--- What you are asked to do ---
Below are some lines of data. Return all of them as they are.

--- Data shown ---

######

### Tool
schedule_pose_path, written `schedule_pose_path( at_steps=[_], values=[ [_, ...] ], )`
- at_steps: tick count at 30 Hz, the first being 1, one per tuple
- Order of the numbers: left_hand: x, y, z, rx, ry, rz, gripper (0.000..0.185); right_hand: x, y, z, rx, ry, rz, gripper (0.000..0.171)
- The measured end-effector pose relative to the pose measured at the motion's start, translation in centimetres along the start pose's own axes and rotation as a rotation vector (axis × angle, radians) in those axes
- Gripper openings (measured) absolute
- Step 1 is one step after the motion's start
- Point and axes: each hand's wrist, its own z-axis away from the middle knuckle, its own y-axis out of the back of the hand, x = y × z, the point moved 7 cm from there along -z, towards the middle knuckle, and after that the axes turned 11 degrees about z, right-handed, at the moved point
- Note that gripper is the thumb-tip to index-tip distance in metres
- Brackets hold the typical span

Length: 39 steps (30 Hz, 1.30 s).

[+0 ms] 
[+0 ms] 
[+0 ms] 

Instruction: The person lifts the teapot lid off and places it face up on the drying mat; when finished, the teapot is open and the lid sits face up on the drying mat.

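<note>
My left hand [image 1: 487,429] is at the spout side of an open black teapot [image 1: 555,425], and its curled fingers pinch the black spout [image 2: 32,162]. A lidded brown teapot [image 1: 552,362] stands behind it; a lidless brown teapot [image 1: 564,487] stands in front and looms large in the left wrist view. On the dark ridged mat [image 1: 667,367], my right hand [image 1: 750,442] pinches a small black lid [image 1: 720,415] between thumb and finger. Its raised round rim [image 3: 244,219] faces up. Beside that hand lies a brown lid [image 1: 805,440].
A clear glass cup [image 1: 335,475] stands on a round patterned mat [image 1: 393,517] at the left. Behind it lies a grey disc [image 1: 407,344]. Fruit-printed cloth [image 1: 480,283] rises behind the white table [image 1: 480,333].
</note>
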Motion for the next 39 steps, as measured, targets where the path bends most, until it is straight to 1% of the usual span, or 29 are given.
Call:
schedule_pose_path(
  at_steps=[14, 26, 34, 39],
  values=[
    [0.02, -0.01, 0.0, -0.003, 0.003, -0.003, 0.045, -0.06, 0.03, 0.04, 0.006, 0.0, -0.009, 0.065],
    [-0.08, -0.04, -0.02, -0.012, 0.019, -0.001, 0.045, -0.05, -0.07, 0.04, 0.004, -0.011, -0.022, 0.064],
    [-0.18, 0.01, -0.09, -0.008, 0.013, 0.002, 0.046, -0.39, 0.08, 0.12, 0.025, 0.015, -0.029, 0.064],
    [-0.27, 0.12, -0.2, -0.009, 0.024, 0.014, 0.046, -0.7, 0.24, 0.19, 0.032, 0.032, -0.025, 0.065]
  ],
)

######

--- Answer for this exercise ---
### Tool
schedule_pose_path, written `schedule_pose_path( at_steps=[_], values=[ [_, ...] ], )`
- at_steps: tick count at 30 Hz, the first being 1, one per tuple
- Order of the numbers: left_hand: x, y, z, rx, ry, rz, gripper (0.000..0.185); right_hand: x, y, z, rx, ry, rz, gripper (0.000..0.171)
- The measured end-effector pose relative to the pose measured at the motion's start, translation in centimetres along the start pose's own axes and rotation as a rotation vector (axis × angle, radians) in those axes
- Gripper openings (measured) absolute
- Step 1 is one step after the motion's start
- Point and axes: each hand's wrist, its own z-axis away from the middle knuckle, its own y-axis out of the back of the hand, x = y × z, the point moved 7 cm from there along -z, towards the middle knuckle, and after that the axes turned 11 degrees about z, right-handed, at the moved point
- Note that gripper is the thumb-tip to index-tip distance in metres
- Brackets hold the typical span

Length: 39 steps (30 Hz, 1.30 s).

[+0 ms] 
[+0 ms] 
[+0 ms] 

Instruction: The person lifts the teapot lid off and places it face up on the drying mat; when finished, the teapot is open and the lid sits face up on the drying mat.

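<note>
My left hand [image 1: 487,429] is at the spout side of an open black teapot [image 1: 555,425], and its curled fingers pinch the black spout [image 2: 32,162]. A lidded brown teapot [image 1: 552,362] stands behind it; a lidless brown teapot [image 1: 564,487] stands in front and looms large in the left wrist view. On the dark ridged mat [image 1: 667,367], my right hand [image 1: 750,442] pinches a small black lid [image 1: 720,415] between thumb and finger. Its raised round rim [image 3: 244,219] faces up. Beside that hand lies a brown lid [image 1: 805,440].
A clear glass cup [image 1: 335,475] stands on a round patterned mat [image 1: 393,517] at the left. Behind it lies a grey disc [image 1: 407,344]. Fruit-printed cloth [image 1: 480,283] rises behind the white table [image 1: 480,333].
</note>
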Motion for the next 39 steps, as measured, targets where the path bends most, until it is straight to 1% of the usual span, or 29 are given.
Call:
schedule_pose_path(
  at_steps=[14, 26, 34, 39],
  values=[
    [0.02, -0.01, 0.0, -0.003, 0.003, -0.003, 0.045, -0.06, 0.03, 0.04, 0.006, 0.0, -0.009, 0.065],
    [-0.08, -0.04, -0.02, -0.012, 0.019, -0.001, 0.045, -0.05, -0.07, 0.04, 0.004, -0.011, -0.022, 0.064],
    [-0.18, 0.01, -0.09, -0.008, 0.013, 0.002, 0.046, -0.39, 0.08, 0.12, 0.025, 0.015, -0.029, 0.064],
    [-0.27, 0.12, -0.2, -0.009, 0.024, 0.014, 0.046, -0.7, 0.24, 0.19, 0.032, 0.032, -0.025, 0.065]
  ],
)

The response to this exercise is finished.